» Problem details: Output, word for word, every line from the start of the listing down to and including the line that contains "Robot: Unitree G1"; include nothing else.

» Data:
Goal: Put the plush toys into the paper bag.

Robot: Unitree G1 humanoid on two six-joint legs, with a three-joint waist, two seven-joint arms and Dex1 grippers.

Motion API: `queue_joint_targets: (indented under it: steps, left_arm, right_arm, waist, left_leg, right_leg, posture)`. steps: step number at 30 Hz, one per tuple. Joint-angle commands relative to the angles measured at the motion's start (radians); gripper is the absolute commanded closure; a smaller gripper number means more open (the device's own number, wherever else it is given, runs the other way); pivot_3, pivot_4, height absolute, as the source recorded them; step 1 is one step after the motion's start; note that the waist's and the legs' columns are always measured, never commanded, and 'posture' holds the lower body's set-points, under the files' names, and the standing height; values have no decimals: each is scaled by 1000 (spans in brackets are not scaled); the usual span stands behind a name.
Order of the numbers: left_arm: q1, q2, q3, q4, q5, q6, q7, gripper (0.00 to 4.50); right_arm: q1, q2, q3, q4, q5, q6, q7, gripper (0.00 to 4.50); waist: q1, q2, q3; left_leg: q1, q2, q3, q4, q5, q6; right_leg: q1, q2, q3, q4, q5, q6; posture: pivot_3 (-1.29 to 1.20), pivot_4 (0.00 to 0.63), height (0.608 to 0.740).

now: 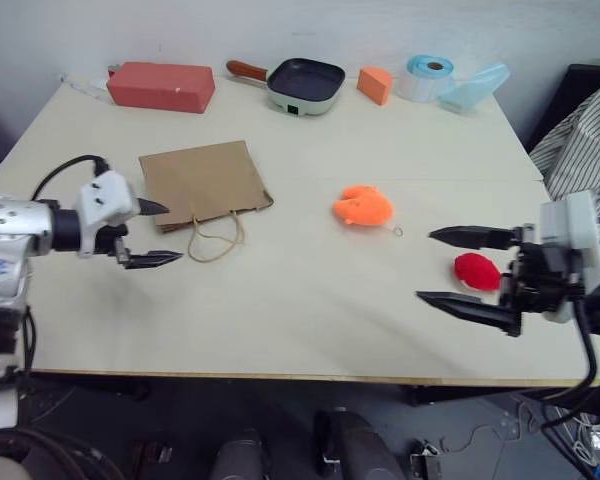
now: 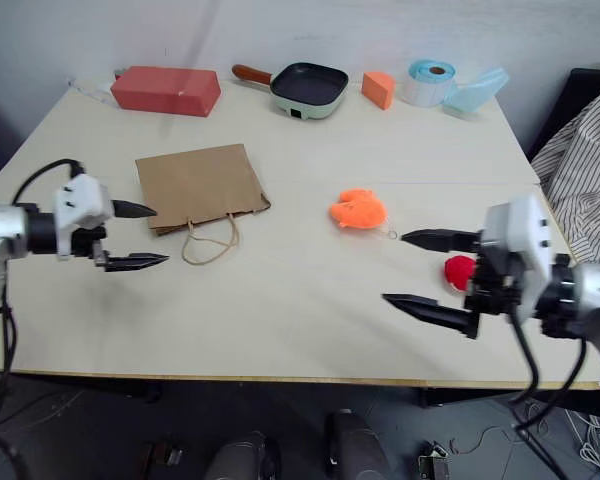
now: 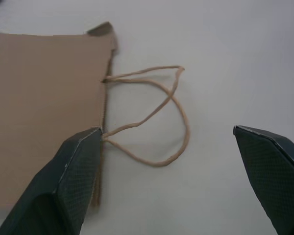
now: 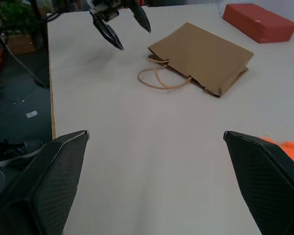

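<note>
On the table, a flat kraft paper bag [image 1: 204, 183] lies beside fuzzy plush toys [image 1: 363, 206].

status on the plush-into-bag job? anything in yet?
Done: nothing. The orange plush toy and red plush toy both lie on the table; the paper bag lies flat. In hand: nothing. The left gripper is open beside the bag's handles, the right gripper open next to the red toy. Left: open the bag, load both.
</note>
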Motion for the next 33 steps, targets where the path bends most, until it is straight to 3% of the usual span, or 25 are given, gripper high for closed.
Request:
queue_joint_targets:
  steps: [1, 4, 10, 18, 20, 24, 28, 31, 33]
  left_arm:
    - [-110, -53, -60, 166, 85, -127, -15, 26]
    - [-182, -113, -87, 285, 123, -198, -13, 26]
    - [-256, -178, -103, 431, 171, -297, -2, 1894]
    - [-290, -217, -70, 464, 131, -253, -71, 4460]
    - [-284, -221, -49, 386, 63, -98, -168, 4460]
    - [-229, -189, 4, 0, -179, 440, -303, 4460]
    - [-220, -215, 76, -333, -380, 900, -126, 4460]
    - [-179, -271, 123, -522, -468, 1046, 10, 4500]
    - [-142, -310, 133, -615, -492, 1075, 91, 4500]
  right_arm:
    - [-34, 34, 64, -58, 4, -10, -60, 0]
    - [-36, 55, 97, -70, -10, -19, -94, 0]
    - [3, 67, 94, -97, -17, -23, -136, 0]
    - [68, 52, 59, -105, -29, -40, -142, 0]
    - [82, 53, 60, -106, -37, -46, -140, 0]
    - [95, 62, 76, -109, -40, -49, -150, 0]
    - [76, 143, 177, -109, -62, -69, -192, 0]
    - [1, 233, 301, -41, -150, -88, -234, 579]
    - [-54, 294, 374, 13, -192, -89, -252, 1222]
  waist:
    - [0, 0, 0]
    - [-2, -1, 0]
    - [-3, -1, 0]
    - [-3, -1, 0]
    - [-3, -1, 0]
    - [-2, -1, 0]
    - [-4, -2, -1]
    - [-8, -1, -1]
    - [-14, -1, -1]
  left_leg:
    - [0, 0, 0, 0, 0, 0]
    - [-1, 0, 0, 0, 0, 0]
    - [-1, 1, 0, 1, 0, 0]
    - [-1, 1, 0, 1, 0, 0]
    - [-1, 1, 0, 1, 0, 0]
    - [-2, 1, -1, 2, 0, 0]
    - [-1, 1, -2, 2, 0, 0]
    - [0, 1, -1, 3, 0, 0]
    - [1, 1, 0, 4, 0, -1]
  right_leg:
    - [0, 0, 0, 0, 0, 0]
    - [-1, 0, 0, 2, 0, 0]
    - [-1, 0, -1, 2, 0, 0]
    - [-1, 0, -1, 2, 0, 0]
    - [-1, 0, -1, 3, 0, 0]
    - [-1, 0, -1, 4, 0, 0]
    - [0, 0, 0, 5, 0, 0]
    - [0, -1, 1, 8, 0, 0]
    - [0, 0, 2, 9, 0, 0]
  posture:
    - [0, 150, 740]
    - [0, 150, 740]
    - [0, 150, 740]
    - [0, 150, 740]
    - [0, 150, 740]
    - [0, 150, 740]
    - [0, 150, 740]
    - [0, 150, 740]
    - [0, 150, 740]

» Response box:
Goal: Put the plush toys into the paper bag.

Robot: Unitree G1 humanoid on two six-joint legs, with a three-joint waist, two seven-joint arms and Dex1 grippers.

The exercise requires no further answer.